- Exercise details -
Determine how many lines in the listing that follows include "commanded". Answer only with that number.

- Dataset content -
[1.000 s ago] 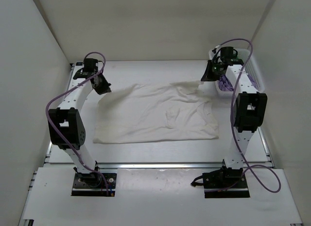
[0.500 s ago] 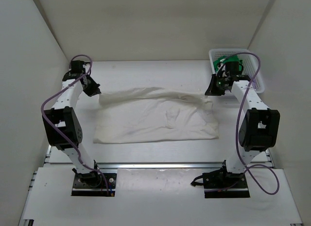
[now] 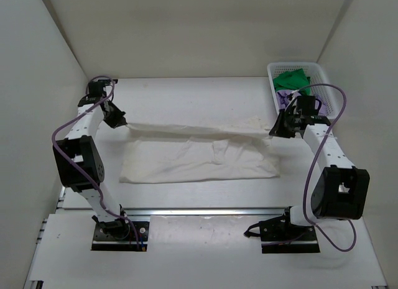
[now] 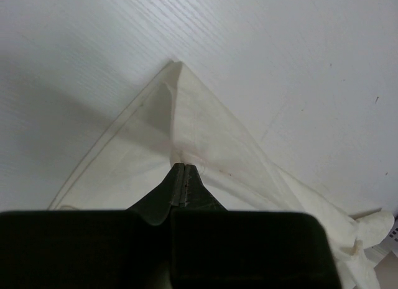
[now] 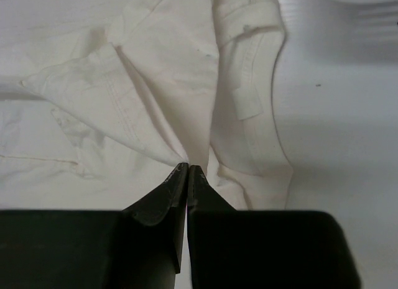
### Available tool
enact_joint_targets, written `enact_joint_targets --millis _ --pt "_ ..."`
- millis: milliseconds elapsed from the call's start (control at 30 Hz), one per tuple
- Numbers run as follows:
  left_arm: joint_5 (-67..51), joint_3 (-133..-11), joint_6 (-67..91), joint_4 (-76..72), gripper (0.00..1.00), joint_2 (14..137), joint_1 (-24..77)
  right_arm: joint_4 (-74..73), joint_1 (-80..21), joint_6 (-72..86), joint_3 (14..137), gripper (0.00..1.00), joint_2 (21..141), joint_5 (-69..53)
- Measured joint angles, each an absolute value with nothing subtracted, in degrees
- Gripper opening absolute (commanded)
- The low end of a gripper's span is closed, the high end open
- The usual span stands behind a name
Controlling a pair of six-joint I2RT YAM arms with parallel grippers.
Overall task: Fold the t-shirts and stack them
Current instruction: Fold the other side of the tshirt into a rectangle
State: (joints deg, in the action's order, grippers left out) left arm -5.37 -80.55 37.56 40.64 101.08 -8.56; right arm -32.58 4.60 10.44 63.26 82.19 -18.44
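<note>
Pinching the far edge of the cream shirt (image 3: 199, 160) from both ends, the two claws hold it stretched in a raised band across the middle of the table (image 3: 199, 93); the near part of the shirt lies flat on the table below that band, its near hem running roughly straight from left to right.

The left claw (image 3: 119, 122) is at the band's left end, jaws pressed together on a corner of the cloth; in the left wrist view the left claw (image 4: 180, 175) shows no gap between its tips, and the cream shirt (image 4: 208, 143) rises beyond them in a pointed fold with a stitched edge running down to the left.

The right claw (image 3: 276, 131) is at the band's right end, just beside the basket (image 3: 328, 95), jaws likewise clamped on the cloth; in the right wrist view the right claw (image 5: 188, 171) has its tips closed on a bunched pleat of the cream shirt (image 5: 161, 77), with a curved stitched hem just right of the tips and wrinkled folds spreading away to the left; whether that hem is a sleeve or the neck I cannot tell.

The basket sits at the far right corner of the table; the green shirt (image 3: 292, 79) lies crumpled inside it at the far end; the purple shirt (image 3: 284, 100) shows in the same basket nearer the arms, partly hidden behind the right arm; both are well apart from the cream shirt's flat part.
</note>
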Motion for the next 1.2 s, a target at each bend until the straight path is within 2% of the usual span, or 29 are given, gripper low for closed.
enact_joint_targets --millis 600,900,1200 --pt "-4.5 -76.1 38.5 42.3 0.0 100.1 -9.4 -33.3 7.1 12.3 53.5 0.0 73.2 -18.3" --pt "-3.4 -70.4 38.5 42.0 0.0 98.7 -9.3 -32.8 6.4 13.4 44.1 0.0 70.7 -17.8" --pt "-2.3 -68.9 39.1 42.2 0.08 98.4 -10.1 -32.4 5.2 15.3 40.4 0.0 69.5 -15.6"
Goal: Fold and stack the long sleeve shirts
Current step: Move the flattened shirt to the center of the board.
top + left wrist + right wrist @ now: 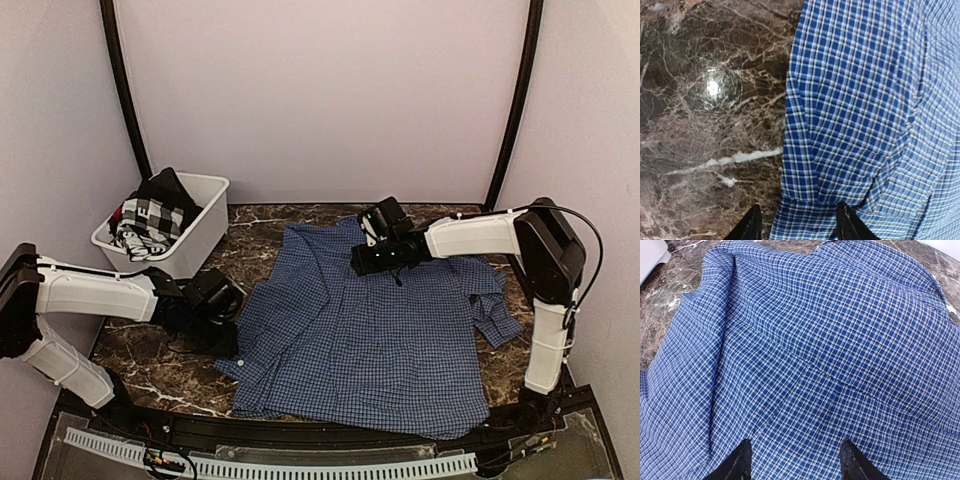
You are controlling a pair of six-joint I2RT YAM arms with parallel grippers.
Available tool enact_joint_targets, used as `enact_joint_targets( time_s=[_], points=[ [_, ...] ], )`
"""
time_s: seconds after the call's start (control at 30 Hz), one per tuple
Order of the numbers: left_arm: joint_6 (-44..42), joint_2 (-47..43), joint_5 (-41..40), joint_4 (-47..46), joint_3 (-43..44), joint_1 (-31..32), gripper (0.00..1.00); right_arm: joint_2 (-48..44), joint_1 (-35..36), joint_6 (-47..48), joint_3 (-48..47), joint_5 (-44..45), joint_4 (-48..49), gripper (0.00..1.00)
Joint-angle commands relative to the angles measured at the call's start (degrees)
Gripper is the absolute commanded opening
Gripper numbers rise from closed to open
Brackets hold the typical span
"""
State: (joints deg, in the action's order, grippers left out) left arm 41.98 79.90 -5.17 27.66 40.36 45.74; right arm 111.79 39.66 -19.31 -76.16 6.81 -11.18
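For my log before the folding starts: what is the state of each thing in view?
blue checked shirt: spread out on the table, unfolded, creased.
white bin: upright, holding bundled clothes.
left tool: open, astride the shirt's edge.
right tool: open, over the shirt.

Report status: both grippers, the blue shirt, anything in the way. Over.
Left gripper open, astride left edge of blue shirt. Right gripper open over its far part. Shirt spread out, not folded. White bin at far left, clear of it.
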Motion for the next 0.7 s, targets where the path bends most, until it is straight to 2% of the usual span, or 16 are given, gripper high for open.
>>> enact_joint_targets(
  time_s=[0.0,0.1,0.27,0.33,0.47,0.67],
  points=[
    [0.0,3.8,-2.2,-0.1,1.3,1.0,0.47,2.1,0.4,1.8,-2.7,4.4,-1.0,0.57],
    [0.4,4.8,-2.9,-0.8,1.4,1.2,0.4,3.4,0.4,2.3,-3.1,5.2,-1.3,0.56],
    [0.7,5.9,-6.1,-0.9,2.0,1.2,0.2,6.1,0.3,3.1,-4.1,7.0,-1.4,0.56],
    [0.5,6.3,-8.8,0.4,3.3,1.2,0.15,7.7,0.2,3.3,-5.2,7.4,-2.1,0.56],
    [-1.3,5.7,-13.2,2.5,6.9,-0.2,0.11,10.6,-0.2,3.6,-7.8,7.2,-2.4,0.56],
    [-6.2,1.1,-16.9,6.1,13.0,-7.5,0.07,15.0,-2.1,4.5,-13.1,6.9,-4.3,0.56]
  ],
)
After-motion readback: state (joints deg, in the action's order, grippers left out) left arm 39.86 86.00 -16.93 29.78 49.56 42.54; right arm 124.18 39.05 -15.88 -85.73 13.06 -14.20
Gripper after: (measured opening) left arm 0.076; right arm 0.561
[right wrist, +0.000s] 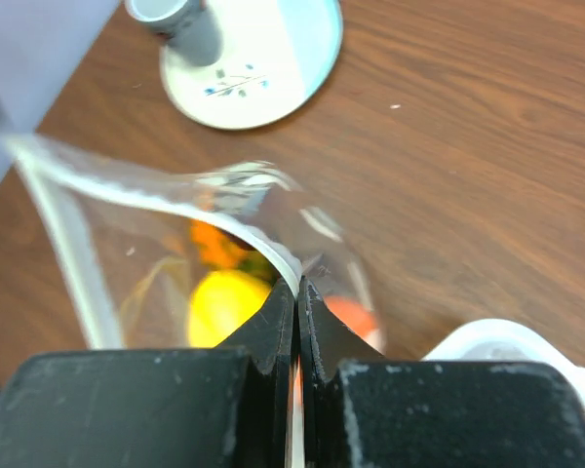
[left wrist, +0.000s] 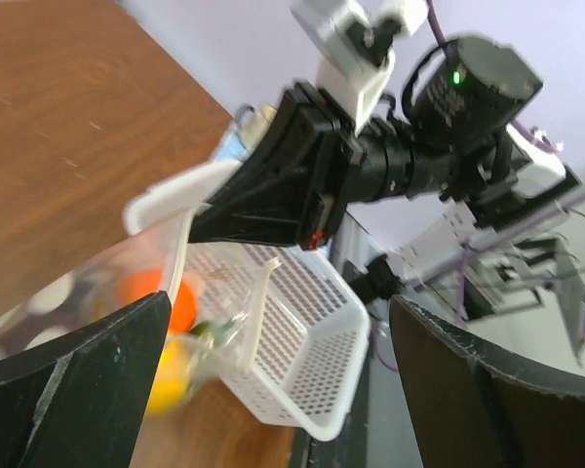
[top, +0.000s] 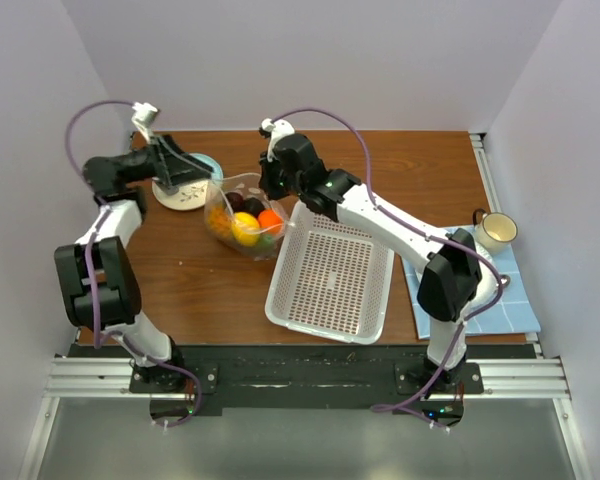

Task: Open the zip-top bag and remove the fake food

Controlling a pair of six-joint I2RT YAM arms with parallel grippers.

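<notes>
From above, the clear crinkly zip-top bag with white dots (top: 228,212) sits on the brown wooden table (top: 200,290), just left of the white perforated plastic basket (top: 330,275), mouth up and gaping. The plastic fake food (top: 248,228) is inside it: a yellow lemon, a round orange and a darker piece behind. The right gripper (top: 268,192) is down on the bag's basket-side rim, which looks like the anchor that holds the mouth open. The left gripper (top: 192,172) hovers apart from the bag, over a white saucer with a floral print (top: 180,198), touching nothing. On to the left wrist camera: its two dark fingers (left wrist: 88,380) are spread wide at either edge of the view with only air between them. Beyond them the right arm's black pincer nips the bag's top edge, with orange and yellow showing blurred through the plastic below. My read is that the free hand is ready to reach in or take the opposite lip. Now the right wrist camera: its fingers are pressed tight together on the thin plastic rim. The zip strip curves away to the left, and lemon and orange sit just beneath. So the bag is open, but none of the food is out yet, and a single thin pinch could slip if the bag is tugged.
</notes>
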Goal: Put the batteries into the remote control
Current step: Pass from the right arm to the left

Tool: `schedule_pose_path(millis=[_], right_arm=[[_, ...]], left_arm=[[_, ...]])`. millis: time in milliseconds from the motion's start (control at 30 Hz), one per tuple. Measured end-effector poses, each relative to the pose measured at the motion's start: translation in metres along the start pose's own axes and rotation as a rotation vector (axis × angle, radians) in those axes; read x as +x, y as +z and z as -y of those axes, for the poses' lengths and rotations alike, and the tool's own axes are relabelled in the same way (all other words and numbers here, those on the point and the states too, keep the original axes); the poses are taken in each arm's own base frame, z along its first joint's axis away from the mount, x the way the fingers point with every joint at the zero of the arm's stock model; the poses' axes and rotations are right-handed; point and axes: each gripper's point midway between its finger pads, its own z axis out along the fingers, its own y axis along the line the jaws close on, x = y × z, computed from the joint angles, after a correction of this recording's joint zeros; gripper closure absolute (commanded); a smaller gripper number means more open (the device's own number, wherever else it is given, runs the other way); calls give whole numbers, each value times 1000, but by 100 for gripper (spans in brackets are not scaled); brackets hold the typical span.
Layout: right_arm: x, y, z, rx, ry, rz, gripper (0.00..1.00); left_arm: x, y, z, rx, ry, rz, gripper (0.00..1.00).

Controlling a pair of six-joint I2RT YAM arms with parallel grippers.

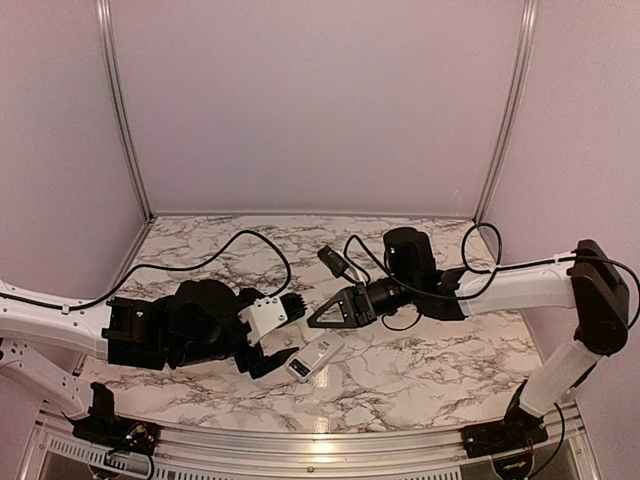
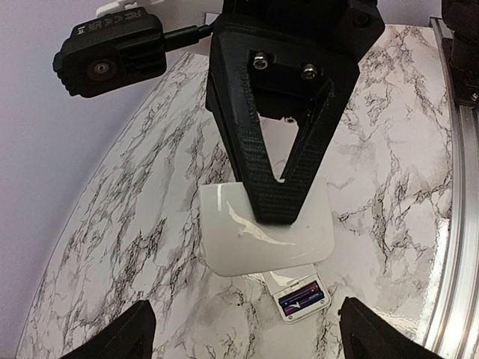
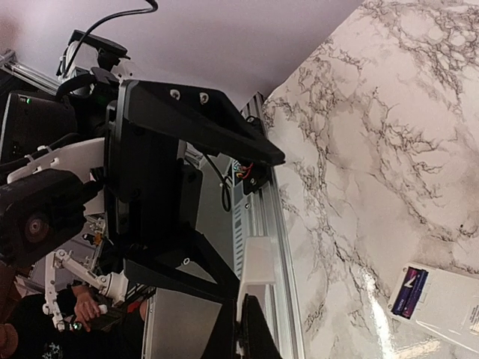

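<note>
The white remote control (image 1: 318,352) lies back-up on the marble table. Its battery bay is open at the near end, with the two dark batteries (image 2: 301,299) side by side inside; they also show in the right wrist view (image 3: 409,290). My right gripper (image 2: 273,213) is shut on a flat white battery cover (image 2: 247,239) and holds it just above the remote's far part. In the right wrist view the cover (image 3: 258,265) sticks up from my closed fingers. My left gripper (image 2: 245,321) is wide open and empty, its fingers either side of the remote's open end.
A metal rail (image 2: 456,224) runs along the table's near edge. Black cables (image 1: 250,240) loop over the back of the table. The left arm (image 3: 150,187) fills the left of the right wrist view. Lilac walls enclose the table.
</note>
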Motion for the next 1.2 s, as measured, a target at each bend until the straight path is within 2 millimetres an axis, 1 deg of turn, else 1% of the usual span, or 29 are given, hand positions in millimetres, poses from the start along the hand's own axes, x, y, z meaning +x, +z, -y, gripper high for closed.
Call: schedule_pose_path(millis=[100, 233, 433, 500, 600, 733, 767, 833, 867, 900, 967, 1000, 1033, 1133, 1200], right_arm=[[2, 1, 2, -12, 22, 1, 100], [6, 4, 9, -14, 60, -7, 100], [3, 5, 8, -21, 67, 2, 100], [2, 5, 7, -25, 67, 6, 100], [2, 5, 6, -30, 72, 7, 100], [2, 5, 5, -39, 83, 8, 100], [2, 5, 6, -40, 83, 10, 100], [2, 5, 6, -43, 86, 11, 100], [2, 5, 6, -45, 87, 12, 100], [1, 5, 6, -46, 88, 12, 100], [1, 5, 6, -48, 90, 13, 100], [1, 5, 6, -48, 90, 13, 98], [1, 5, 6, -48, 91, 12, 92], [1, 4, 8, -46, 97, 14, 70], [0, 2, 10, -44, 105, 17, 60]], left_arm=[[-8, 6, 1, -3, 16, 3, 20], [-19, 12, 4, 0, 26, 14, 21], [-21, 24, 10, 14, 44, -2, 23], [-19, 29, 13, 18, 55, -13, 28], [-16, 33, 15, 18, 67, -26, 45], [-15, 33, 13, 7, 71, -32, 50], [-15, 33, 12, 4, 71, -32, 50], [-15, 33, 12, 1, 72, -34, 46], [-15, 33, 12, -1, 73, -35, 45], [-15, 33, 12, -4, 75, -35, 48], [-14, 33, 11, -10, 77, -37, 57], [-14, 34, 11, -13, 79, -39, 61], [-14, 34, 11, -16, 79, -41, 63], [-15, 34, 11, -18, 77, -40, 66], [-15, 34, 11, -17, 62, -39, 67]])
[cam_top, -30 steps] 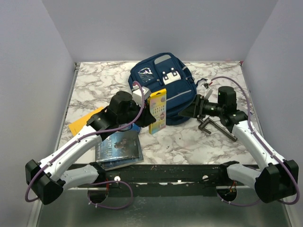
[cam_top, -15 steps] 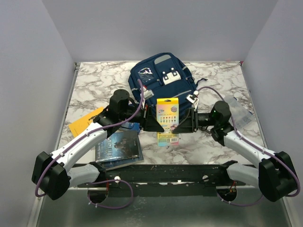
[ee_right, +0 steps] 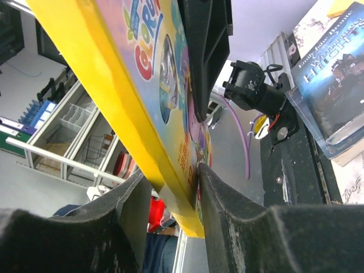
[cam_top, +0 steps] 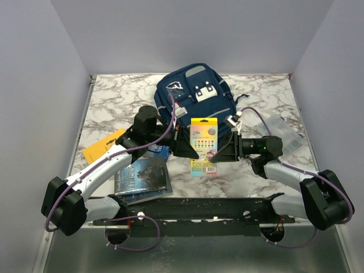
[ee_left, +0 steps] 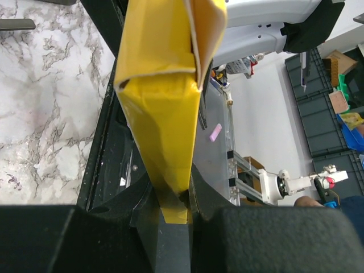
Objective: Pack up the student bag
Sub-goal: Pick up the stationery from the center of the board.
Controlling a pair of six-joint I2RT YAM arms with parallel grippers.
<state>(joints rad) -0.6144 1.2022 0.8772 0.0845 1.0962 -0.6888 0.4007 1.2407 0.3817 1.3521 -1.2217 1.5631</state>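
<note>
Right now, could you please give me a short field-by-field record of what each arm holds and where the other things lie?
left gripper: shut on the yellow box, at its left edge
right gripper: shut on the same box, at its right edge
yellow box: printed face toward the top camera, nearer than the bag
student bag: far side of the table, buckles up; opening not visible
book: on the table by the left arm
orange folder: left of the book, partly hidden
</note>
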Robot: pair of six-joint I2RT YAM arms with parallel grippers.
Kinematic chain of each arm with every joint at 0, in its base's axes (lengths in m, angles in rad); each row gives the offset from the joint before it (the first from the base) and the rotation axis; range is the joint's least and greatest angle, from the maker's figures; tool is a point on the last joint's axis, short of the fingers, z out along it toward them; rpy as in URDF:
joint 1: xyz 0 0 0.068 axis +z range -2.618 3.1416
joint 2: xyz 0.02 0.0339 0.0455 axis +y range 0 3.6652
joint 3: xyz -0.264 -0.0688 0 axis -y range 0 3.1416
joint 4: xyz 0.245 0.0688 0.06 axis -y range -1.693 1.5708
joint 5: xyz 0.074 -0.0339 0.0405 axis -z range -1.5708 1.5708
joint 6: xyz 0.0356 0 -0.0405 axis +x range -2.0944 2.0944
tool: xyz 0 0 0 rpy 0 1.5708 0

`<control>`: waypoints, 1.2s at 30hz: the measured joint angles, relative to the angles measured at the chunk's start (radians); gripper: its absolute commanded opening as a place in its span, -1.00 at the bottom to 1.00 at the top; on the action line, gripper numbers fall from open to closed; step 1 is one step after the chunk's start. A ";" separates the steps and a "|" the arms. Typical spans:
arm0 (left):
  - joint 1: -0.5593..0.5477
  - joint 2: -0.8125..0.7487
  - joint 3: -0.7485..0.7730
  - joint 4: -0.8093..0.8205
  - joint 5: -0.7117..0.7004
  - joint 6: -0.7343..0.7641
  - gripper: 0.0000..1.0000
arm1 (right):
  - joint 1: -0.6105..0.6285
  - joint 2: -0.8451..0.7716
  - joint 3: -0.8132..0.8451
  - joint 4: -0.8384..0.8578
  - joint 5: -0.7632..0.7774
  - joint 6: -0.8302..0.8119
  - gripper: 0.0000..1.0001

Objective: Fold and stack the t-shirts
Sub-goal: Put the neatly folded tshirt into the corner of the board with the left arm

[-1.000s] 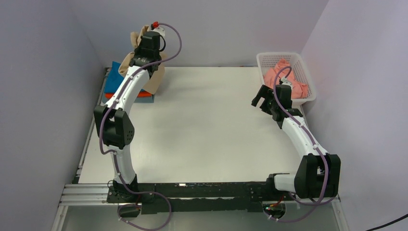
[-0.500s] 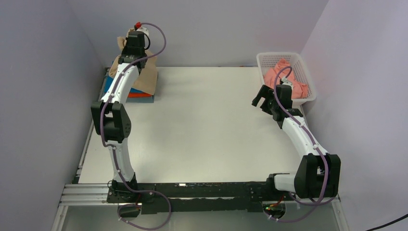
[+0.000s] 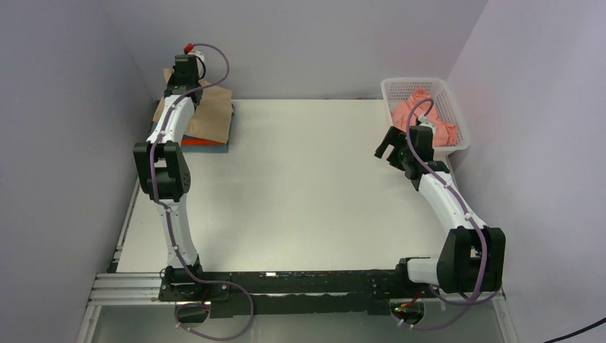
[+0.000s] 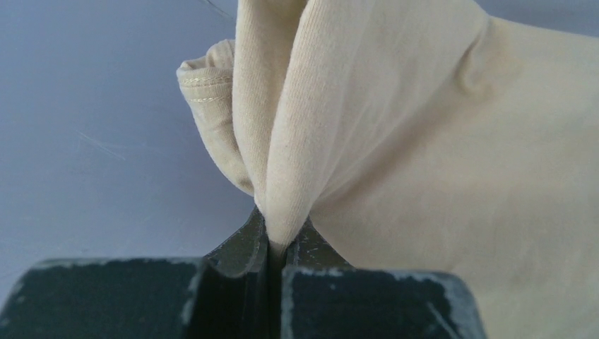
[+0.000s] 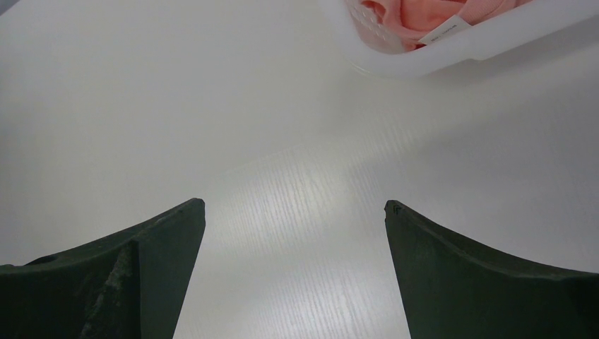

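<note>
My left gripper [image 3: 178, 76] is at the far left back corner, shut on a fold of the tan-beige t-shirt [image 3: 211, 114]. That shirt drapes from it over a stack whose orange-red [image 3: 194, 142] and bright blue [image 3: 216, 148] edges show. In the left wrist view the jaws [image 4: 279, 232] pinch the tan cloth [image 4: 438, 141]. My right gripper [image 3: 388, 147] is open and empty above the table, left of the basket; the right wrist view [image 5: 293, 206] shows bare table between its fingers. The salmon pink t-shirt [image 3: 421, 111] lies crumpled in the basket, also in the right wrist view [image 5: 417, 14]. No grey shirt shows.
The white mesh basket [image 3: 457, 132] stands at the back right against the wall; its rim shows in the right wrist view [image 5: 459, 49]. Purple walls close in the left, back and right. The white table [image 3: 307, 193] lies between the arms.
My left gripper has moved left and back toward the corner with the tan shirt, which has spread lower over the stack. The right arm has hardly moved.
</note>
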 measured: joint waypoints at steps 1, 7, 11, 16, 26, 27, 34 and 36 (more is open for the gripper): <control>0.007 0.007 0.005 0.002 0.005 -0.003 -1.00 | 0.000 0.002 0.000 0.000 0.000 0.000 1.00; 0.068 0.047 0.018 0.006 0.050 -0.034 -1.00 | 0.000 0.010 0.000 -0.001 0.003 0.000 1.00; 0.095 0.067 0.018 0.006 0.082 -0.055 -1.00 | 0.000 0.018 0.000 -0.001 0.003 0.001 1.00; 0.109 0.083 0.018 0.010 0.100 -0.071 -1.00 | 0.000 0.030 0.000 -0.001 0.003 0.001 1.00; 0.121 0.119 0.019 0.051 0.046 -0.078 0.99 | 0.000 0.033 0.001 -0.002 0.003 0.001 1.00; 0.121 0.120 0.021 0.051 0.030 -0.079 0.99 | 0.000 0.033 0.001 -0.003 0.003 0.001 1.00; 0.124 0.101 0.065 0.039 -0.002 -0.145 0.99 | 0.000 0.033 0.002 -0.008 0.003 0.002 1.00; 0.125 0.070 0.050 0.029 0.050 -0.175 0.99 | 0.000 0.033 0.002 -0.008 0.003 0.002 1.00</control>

- Written solution -
4